In this account, I pay as little as 2 per cent of my total investment cost and use the remaining money borrowed from my broker to perform trading.
I aimed for high returns and had no qualms about trading up to S$10,000.
While margin trading amplified my returns, my losses were also magnified.
After two years of trading, I decided to stop because I could not sustain my losses without a proper understanding of how margin trading works and the essential trading risks involved.
From my experience, I realised that successful trading requires intuition, foresight and a good understanding of the financial market.
Given the limited resources that I had, I decided to shift from trading to passive investment where I would put part of my monthly savings into an Exchange Traded Fund (ETF).
ETF is a marketable security that tracks a basket of assets which can be either stocks, bonds or any other financial asset classes.
In my case, I invested in a Straits Times Index ETF which comprises 30 blue chip companies in different industries, thereby allowing me to diversify my portfolio.
Even though diversification is a good thing and a less risky option, it also means that my expected investment return will be lower compared to buying shares in a single company.
Over the years, I have sharpened my financial literacy knowledge by majoring in finance at Singapore Management University (SMU).
Additionally, I have also attended a six-week intensive financial literacy Train-the-trainers program organised by the Citi-SMU Financial Literacy Programme for Young Adults, which covers modules such as financial planning, investment and classroom management.
I have reinforced my financial knowledge by attending workshops, competitions and teaching polytechnic and ITE students financial literacy.
One other aspect of financial literacy I wished I had known earlier is to plan for retirement early.
Many millennials that I know have the misconception that retirement planning is necessary only when they are about to retire.
However, if we understand the concept of time value of money, we can put our money to work today to invest and accumulate returns.

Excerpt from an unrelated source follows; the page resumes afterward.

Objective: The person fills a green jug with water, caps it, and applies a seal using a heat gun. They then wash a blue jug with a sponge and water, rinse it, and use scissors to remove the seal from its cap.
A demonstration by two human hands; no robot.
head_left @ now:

For example, if a 25- year-old wishes to retire at the age of 65 with a million dollars in savings, this person needs to invest S$655.30 per month and achieve a 5 per cent annual return on investment.
However, the monthly investment amount increases to S$1,201.55 should he start his investment journey 10 years later, a significant 83.36 per cent more than the 25-year old.
Still, as the saying goes, it is better late than never.
I would strongly urge all millennials to learn the different concepts of financial literacy and to be more financially responsible.
ABOUT THE AUTHOR:
Yeo Boon Peng is a final-year student with Singapore Management University's Lee Kong Chian School of Business and a student trainer in the Citi-SMU Financial Literacy Programme for Young Adults. Launched in 2012, the programme aims to equip those aged 17 to 30 with essential personal finance knowledge and skills to give them a firm foundation in managing their finances.